Restate the listing exactly and in full.
Information shown Block Start
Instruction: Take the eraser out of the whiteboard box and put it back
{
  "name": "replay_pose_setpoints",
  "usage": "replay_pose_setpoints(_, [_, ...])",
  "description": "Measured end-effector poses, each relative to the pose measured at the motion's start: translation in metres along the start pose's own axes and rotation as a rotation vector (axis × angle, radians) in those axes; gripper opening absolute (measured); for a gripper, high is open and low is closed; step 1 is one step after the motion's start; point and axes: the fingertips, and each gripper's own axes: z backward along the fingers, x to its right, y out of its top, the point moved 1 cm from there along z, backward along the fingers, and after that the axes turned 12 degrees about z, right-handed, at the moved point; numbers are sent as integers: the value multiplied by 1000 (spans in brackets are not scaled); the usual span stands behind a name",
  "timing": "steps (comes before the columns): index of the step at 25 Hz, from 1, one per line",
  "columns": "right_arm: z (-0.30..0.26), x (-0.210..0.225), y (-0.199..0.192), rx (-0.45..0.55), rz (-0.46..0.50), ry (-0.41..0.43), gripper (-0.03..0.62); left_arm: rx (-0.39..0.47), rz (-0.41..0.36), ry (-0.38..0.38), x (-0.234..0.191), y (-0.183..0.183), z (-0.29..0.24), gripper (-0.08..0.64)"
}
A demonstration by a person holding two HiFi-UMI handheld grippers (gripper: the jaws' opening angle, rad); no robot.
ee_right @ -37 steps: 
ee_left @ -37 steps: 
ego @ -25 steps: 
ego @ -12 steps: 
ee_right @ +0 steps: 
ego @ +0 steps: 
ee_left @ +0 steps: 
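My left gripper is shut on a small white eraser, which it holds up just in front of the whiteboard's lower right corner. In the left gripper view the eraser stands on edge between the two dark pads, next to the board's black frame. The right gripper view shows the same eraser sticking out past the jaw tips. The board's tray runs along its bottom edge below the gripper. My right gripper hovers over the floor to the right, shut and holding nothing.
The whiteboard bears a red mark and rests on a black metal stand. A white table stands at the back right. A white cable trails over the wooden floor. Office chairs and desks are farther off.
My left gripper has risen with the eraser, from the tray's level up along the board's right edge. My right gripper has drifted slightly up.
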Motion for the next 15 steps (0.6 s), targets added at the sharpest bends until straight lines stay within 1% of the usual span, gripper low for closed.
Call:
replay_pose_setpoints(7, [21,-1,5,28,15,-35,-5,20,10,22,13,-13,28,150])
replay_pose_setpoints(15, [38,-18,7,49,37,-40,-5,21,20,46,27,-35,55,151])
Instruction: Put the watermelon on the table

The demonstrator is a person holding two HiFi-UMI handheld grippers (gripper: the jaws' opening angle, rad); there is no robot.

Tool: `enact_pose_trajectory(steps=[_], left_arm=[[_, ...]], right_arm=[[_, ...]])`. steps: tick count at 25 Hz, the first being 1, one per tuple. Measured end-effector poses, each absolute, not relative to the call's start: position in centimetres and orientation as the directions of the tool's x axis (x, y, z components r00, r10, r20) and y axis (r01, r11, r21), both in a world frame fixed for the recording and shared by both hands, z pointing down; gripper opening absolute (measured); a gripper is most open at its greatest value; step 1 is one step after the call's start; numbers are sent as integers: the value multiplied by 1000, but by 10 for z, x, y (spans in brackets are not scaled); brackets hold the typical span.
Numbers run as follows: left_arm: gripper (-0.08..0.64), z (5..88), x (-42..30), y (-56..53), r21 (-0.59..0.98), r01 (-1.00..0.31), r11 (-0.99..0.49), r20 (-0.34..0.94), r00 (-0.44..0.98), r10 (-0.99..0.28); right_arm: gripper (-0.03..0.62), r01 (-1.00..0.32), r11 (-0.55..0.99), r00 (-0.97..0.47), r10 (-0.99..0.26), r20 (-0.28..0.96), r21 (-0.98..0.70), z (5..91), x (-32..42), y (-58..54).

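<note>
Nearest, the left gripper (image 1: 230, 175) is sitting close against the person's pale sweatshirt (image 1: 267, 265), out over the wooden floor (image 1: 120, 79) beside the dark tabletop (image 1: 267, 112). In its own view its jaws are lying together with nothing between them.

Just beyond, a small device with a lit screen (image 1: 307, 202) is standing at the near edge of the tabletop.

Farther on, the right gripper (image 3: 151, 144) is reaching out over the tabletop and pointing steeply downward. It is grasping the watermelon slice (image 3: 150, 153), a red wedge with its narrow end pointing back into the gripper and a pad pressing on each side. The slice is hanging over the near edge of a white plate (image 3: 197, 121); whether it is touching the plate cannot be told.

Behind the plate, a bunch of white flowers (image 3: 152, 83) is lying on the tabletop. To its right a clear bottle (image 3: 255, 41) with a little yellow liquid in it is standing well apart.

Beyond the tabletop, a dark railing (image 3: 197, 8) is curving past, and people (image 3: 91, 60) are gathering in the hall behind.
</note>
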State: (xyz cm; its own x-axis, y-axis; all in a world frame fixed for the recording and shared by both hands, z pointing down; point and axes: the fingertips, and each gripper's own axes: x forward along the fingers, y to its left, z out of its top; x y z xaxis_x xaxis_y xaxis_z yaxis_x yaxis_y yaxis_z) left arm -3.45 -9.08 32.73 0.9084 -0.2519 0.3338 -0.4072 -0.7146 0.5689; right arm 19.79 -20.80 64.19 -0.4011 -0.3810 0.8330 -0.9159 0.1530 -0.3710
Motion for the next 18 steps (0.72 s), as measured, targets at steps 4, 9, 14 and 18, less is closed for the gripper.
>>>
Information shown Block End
• Result for this exercise
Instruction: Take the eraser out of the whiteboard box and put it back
{
  "name": "replay_pose_setpoints",
  "usage": "replay_pose_setpoints(_, [_, ...])",
  "description": "Measured end-effector poses, each relative to the pose measured at the motion's start: translation in metres along the start pose's own axes and rotation as a rotation vector (axis × angle, radians) in those axes; gripper opening absolute (measured); for a gripper, high is open and low is closed; step 1 is one step after the motion's start; point and axes: the fingertips, and each gripper's own axes: z backward along the fingers, x to its right, y out of its top, the point moved 1 cm from there along z, backward along the fingers, and after that the axes turned 12 degrees about z, right-handed, at the moved point; numbers are sent as integers: the value multiplied by 1000 (spans in brackets are not scaled); the usual span stands behind a name",
  "timing": "steps (comes before the columns): index of the step at 25 Hz, from 1, one per line",
  "columns": "right_arm: z (-0.30..0.26), x (-0.210..0.225), y (-0.199..0.192), rx (-0.45..0.55), rz (-0.46..0.50), ry (-0.41..0.43), gripper (-0.03..0.62); left_arm: rx (-0.39..0.47), rz (-0.41..0.36), ry (-0.38..0.38), x (-0.234..0.191), y (-0.183..0.183), z (-0.29..0.24), gripper (-0.08..0.64)"
}
A demonstration by a person holding two HiFi-UMI handheld grippers (gripper: the jaws' opening angle, rad); no robot.
ee_right @ -37 steps: 
ee_left @ -37 steps: 
ego @ -25 steps: 
ego @ -12 steps: 
ee_right @ +0 steps: 
ego @ +0 steps: 
ee_left @ +0 steps: 
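My left gripper is shut on a small white eraser, which it holds up just in front of the whiteboard's lower right corner. In the left gripper view the eraser stands on edge between the two dark pads, next to the board's black frame. The right gripper view shows the same eraser sticking out past the jaw tips. The board's tray runs along its bottom edge below the gripper. My right gripper hovers over the floor to the right, shut and holding nothing.
The whiteboard bears a red mark and rests on a black metal stand. A white table stands at the back right. A white cable trails over the wooden floor. Office chairs and desks are farther off.
My left gripper has risen with the eraser, from the tray's level up along the board's right edge. My right gripper has drifted slightly up.
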Motion for the next 15 steps (0.6 s), targets added at the sharpest bends until straight lines stay within 1% of the usual span, gripper low for closed.
Call:
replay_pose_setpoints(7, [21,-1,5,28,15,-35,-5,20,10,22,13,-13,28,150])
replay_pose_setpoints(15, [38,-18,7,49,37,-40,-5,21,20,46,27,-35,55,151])
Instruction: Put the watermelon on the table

The demonstrator is a person holding two HiFi-UMI handheld grippers (gripper: the jaws' opening angle, rad); there is no robot.

Tool: `enact_pose_trajectory(steps=[_], left_arm=[[_, ...]], right_arm=[[_, ...]])`. steps: tick count at 25 Hz, the first being 1, one per tuple. Measured end-effector poses, each absolute, not relative to the call's start: position in centimetres and orientation as the directions of the tool's x axis (x, y, z components r00, r10, r20) and y axis (r01, r11, r21), both in a world frame fixed for the recording and shared by both hands, z pointing down; gripper opening absolute (measured); a gripper is most open at its greatest value; step 1 is one step after the call's start; numbers are sent as integers: the value multiplied by 1000, but by 10 for z, x, y (spans in brackets are not scaled); brackets hold the typical span.
Numbers run as follows: left_arm: gripper (-0.08..0.64), z (5..88), x (-42..30), y (-56..53), r21 (-0.59..0.98), r01 (-1.00..0.31), r11 (-0.99..0.49), r20 (-0.34..0.94), r00 (-0.44..0.98), r10 (-0.99..0.28); right_arm: gripper (-0.03..0.62), r01 (-1.00..0.32), r11 (-0.55..0.99), r00 (-0.97..0.47), r10 (-0.99..0.26), r20 (-0.28..0.96), r21 (-0.98..0.70), z (5..91), x (-32..42), y (-58..54).

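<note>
Nearest, the left gripper (image 1: 230, 175) is sitting close against the person's pale sweatshirt (image 1: 267, 265), out over the wooden floor (image 1: 120, 79) beside the dark tabletop (image 1: 267, 112). In its own view its jaws are lying together with nothing between them.

Just beyond, a small device with a lit screen (image 1: 307, 202) is standing at the near edge of the tabletop.

Farther on, the right gripper (image 3: 151, 144) is reaching out over the tabletop and pointing steeply downward. It is grasping the watermelon slice (image 3: 150, 153), a red wedge with its narrow end pointing back into the gripper and a pad pressing on each side. The slice is hanging over the near edge of a white plate (image 3: 197, 121); whether it is touching the plate cannot be told.

Behind the plate, a bunch of white flowers (image 3: 152, 83) is lying on the tabletop. To its right a clear bottle (image 3: 255, 41) with a little yellow liquid in it is standing well apart.

Beyond the tabletop, a dark railing (image 3: 197, 8) is curving past, and people (image 3: 91, 60) are gathering in the hall behind.
</note>
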State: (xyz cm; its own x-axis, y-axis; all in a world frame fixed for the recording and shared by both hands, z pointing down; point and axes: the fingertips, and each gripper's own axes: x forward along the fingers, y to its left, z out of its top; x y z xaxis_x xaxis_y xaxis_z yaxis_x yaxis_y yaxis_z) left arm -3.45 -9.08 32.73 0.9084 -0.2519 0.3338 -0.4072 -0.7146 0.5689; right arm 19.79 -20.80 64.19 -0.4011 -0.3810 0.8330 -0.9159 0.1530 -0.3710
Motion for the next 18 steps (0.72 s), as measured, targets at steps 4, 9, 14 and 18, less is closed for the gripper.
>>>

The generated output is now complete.